Climate change weakens both pumps: warming reduces solubility (less CO\(_2\) absorbed), stratification reduces both mixing and nutrient supply (weakening the biological pump), and potential slowdown of the Atlantic Meridional Overturning Circulation (AMOC) reduces deep water formation. These feedbacks could reduce the ocean carbon sink by 20–40% by 2100 under high-emission scenarios.
Bjerrum Plot: Carbonate Species vs pH
The relative abundance of dissolved inorganic carbon species as a function of seawater pH:
Bjerrum plot for the seawater carbonate system at 25 °C, salinity 35. At seawater pH (~8.1), bicarbonate dominates (~90%). The shift from pH 8.2 to 7.7 dramatically reduces carbonate ion availability for shell-building organisms.
Computational Simulations
Ocean pH and Aragonite Saturation Projections
PythonClick Run to execute the Python code
Code will be executed with Python 3 on the server
Fisheries Stock-Recruitment Under Warming
PythonClick Run to execute the Python code
Code will be executed with Python 3 on the server
References
- • Doney, S.C. et al. (2009). Ocean acidification: The other CO\(_2\) problem. Annual Review of Marine Science, 1, 169–192.
- • Orr, J.C. et al. (2005). Anthropogenic ocean acidification over the twenty-first century and its impact on calcifying organisms. Nature, 437, 681–686.
- • Keeling, R.F., Körtzinger, A. & Gruber, N. (2010). Ocean deoxygenation in a warming world. Annual Review of Marine Science, 2, 199–229.

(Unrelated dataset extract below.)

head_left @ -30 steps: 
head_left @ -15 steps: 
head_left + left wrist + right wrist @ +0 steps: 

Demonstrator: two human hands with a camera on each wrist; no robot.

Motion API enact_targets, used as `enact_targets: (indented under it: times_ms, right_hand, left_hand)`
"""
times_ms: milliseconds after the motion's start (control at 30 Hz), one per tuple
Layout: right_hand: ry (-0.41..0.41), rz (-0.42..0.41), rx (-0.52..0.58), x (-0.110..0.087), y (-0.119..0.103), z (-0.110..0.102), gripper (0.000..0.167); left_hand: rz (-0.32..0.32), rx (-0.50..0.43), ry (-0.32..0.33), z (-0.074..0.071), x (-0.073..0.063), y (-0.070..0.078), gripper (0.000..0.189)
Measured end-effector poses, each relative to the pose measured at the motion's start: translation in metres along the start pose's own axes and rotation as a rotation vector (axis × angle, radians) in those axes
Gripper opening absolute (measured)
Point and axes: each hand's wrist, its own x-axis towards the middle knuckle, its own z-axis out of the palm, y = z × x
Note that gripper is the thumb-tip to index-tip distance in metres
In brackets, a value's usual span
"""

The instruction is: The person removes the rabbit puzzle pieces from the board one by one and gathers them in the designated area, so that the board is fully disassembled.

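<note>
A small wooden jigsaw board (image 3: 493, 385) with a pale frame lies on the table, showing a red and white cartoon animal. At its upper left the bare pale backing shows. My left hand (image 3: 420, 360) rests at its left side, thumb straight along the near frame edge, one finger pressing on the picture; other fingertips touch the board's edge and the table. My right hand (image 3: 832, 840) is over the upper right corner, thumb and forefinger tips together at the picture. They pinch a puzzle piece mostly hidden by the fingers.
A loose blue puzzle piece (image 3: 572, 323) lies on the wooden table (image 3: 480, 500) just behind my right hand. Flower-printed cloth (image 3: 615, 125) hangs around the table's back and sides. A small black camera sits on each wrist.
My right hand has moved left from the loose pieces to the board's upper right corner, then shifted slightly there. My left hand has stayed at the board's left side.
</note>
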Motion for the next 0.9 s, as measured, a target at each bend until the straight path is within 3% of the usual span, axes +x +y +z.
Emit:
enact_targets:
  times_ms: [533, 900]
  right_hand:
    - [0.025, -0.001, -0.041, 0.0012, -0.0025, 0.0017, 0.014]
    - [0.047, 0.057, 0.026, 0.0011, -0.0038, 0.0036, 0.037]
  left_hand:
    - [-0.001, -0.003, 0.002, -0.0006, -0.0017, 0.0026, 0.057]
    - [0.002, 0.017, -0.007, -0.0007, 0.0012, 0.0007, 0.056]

- • Free, C.M. et al. (2019). Impacts of historical warming on marine fisheries production. Science, 363(6430), 979–983.
- • Poloczanska, E.S. et al. (2013). Global imprint of climate change on marine life. Nature Climate Change, 3, 919–925.
- • Martin, J.H. et al. (1987). VERTEX: Carbon cycling in the northeast Pacific. Deep Sea Research, 34(2), 267–285.
- • Barton, A. et al. (2012). The Pacific oyster, Crassostrea gigas, shows negative correlation to naturally elevated carbon dioxide levels. Limnology and Oceanography, 57(3), 698–710.
- • Zeebe, R.E. & Wolf-Gladrow, D. (2001). CO\(_2\) in Seawater: Equilibrium, Kinetics, Isotopes. Elsevier Oceanography Series.
- • IPCC, 2019: Special Report on the Ocean and Cryosphere in a Changing Climate.